Your objective | Each line in the material below must be transcribed exactly; no picture belongs in the copy.

Data provided |
***

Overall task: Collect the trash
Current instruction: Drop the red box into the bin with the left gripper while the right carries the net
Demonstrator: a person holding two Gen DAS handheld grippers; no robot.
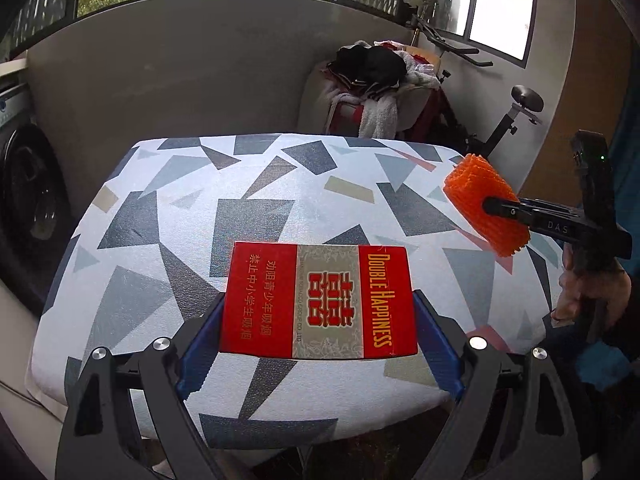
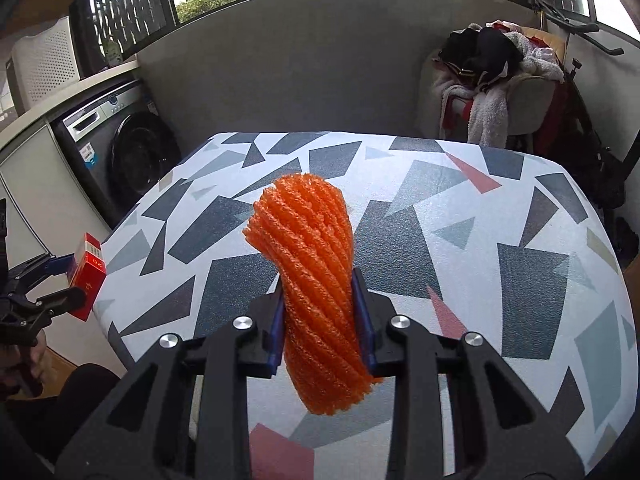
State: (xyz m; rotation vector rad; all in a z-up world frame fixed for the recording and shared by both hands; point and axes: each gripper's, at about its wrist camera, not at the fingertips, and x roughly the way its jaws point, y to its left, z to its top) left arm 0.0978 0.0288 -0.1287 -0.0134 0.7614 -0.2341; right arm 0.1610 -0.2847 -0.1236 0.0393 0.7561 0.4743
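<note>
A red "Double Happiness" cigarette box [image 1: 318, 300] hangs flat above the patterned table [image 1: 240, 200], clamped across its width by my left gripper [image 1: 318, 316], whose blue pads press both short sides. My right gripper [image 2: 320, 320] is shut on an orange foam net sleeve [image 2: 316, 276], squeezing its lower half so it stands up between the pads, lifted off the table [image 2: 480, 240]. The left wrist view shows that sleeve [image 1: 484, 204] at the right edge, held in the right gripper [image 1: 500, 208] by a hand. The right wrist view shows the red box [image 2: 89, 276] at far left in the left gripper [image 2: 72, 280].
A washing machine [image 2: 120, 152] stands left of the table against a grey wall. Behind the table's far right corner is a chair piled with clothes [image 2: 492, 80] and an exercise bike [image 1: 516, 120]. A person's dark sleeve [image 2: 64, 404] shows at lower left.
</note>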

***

Solved exercise |
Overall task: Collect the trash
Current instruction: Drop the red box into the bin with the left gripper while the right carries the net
Demonstrator: a person holding two Gen DAS handheld grippers; no robot.
State: (xyz m; rotation vector rad; all in a z-up world frame fixed for the recording and shared by both hands; point and axes: each gripper's, at about its wrist camera, not at the fingertips, and x roughly the way its jaws point, y to its left, z to its top) left arm 0.0978 0.0288 -0.1287 -0.0134 0.7614 -0.2341; right arm 0.1610 -0.2847 -0.1236 0.0393 0.7561 0.4743
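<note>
A red "Double Happiness" cigarette box [image 1: 318, 300] hangs flat above the patterned table [image 1: 240, 200], clamped across its width by my left gripper [image 1: 318, 316], whose blue pads press both short sides. My right gripper [image 2: 320, 320] is shut on an orange foam net sleeve [image 2: 316, 276], squeezing its lower half so it stands up between the pads, lifted off the table [image 2: 480, 240]. The left wrist view shows that sleeve [image 1: 484, 204] at the right edge, held in the right gripper [image 1: 500, 208] by a hand. The right wrist view shows the red box [image 2: 89, 276] at far left in the left gripper [image 2: 72, 280].
A washing machine [image 2: 120, 152] stands left of the table against a grey wall. Behind the table's far right corner is a chair piled with clothes [image 2: 492, 80] and an exercise bike [image 1: 516, 120]. A person's dark sleeve [image 2: 64, 404] shows at lower left.
</note>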

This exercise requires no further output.